567—21.8(455B) Maintenance and repair requirements.      21.8(1) Maintenance and repair.  The owner or operator of any equipment or control equipment shall:    a.    Maintain and operate the equipment or control equipment at all times in a manner consistent with good practice for minimizing emissions.    b.    Remedy any cause of excess emissions in an expeditious manner.    c.    Minimize the amount and duration of any excess emission to the maximum extent possible during periods of such emissions. These measures may include but not be limited to the use of clean fuels, production cutbacks, or the use of alternate process units or, in the case of utilities, purchase of electrical power until repairs are completed.    d.    Implement measures contained in any contingency plan prepared in accordance with 21.8(2)“c.”    e.    Schedule, at a minimum, routine maintenance of equipment or control equipment during periods of process shutdown to the maximum extent possible.    21.8(2) Maintenance plans.  A maintenance plan will be required for equipment or control equipment where in the judgment of the director a continued pattern of excess emissions indicative of inadequate operation and maintenance is occurring. The maintenance plan shall include but not be limited to the following:    a.    A complete preventive maintenance schedule, including identification of the persons responsible for inspecting, maintaining, and repairing control equipment, a description of the items or conditions that will be inspected, the frequency of these inspections or repairs, and an identification of the replacement parts that will be maintained in inventory for quick replacement.    b.    An identification of the equipment and air pollution control equipment operating variables that will be monitored in order to detect a malfunction or failure, the normal operating range of these variables, and a description of the method of monitoring and surveillance procedures.    c.    A contingency plan for minimizing the amount and duration of any excess emissions to the maximum extent possible during periods of such emissions.

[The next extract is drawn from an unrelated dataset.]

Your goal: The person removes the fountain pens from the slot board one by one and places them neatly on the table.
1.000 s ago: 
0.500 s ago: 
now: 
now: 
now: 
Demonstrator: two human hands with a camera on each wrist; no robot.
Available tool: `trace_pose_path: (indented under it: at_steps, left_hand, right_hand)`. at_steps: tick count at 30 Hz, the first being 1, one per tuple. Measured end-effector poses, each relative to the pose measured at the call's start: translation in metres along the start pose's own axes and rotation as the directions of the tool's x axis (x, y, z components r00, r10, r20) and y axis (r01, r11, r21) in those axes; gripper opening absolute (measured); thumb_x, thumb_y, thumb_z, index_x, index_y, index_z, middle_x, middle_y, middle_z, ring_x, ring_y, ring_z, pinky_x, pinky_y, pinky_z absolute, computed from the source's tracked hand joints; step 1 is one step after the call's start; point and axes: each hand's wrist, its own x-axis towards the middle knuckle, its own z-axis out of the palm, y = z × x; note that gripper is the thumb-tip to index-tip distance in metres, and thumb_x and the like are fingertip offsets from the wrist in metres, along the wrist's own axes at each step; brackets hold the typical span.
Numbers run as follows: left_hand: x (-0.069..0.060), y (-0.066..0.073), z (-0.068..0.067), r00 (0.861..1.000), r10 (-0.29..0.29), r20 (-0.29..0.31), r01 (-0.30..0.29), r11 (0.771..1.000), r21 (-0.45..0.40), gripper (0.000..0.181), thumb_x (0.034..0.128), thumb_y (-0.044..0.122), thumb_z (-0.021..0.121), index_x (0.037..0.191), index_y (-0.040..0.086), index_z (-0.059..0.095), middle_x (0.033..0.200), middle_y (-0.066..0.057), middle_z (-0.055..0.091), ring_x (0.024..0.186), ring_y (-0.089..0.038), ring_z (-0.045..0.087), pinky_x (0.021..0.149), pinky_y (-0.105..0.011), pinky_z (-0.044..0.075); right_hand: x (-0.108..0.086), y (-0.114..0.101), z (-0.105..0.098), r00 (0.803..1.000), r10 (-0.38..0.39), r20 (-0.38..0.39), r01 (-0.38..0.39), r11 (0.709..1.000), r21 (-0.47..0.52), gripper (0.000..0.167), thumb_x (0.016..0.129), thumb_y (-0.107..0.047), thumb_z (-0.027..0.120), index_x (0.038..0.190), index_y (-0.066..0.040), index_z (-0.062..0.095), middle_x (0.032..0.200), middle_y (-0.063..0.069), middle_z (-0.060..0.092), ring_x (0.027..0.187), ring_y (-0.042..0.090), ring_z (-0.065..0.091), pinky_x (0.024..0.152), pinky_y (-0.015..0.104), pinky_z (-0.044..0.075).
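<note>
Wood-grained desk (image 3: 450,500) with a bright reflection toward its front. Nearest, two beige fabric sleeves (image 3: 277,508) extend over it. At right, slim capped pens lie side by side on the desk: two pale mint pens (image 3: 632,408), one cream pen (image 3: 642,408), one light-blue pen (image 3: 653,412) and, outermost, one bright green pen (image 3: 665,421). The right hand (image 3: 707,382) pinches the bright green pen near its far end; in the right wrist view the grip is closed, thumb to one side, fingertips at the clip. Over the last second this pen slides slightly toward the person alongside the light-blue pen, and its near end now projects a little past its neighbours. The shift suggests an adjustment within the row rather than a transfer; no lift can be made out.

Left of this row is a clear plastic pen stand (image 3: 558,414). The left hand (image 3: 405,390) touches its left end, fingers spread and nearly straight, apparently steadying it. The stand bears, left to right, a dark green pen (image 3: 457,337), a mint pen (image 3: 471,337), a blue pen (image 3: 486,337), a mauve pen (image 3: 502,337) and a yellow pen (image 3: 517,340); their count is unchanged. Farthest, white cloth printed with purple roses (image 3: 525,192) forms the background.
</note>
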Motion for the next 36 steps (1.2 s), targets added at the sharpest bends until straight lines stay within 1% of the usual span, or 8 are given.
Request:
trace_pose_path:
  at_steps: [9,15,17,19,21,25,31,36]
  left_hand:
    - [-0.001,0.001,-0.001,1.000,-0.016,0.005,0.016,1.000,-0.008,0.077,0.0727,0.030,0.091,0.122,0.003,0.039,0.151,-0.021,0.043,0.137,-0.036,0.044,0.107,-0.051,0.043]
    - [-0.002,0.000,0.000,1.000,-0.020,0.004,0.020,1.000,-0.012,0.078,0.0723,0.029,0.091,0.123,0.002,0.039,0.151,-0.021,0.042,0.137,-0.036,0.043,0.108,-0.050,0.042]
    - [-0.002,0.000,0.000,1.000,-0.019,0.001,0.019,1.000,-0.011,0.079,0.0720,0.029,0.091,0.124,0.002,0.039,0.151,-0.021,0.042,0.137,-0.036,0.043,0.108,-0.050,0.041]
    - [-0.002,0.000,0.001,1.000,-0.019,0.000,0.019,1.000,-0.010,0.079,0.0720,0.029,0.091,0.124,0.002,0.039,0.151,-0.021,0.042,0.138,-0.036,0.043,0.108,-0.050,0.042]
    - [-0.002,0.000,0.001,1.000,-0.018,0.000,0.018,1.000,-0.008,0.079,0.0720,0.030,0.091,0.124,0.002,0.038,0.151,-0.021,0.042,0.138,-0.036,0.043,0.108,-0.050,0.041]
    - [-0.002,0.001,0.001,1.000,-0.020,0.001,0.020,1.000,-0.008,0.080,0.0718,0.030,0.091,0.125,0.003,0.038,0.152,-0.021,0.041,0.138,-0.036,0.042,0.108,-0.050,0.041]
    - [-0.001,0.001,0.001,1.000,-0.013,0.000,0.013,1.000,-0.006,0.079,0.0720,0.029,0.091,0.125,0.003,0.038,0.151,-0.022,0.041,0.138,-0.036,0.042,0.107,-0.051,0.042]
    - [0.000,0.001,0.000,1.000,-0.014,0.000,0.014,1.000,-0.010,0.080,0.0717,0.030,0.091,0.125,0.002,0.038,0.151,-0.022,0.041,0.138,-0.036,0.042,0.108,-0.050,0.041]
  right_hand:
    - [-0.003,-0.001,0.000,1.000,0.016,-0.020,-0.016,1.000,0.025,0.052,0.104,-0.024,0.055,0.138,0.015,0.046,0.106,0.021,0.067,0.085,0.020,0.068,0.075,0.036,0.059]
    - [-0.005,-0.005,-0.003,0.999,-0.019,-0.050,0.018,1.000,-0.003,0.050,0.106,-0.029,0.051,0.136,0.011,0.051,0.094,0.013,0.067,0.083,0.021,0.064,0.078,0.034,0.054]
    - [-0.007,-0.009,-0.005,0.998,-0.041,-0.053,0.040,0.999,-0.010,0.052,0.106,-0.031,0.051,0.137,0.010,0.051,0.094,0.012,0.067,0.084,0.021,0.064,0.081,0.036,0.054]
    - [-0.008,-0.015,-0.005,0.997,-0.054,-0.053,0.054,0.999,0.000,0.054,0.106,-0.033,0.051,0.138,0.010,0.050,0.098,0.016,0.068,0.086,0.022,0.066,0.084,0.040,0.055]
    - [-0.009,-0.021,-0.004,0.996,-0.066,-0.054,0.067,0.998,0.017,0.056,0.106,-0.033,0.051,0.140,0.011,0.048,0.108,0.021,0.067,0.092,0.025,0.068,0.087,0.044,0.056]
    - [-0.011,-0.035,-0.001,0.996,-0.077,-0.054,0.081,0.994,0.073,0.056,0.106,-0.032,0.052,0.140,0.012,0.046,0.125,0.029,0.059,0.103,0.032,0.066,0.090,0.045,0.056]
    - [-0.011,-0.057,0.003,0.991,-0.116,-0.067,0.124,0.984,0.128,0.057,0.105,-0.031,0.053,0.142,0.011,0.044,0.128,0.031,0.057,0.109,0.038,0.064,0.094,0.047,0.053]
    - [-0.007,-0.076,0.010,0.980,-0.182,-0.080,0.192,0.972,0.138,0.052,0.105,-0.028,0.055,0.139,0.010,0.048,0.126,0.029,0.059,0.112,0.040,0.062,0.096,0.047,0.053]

567—21.9(455B) Compliance with other requirements.  The excess emissions provisions in 567—21.7(455B) and 567—21.8(455B) do not relieve the owner or operator of an emissions source subject to the new source performance standards (567—subrule 23.1(2)), the national emissions standards for hazardous air pollutants (567—subrule 23.1(3)), or the national emissions standards for hazardous air pollutants for source categories (567—subrule 23.1(4)) from complying with those requirements.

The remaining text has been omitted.